*Task*. Check each line of the listing below for the string "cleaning", then copy every line that has it.

*Supplied material*.
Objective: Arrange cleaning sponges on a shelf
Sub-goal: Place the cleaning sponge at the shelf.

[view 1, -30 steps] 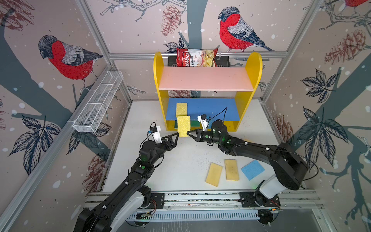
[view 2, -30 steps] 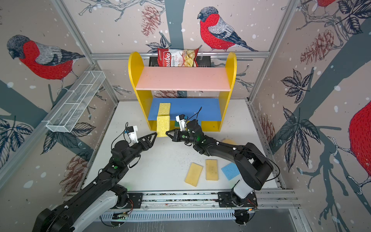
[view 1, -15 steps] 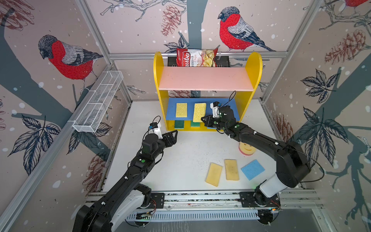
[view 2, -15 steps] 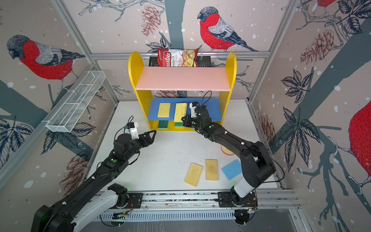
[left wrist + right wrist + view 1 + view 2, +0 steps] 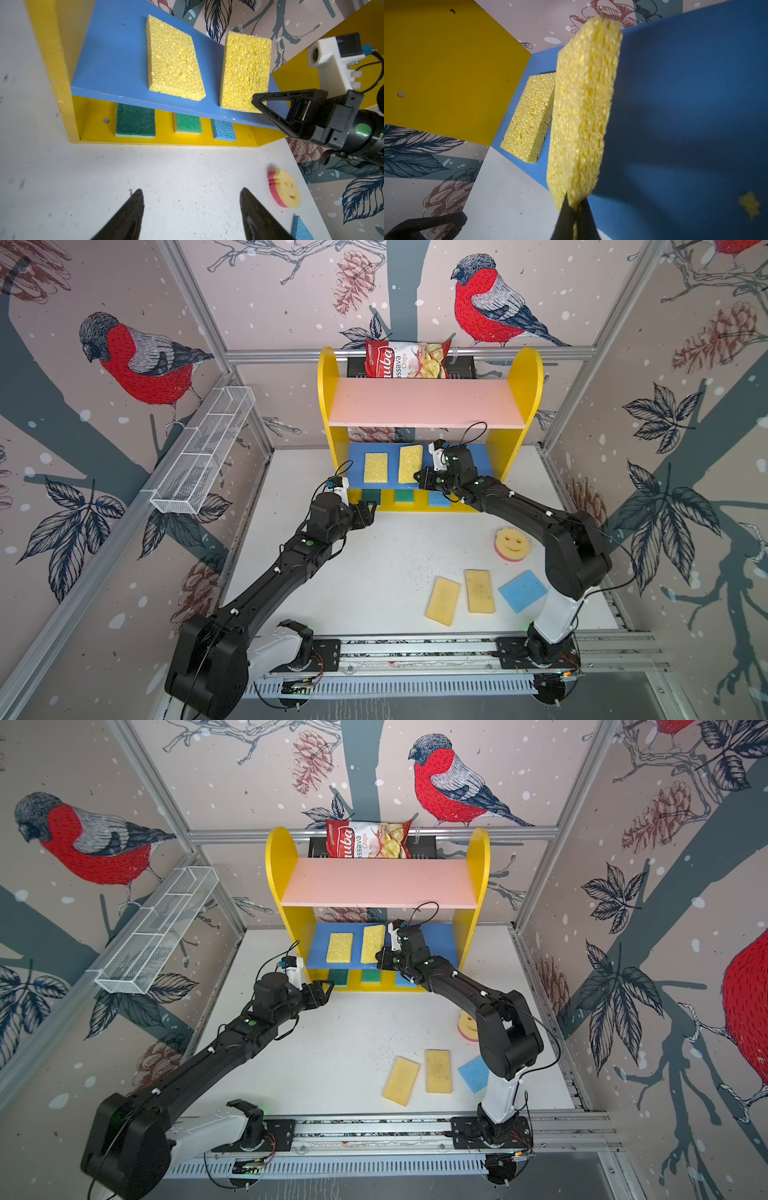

*Result of the task*.
Objective: Arrange cleaning sponges on a shelf
Sub-goal: Place the cleaning sponge at the shelf.

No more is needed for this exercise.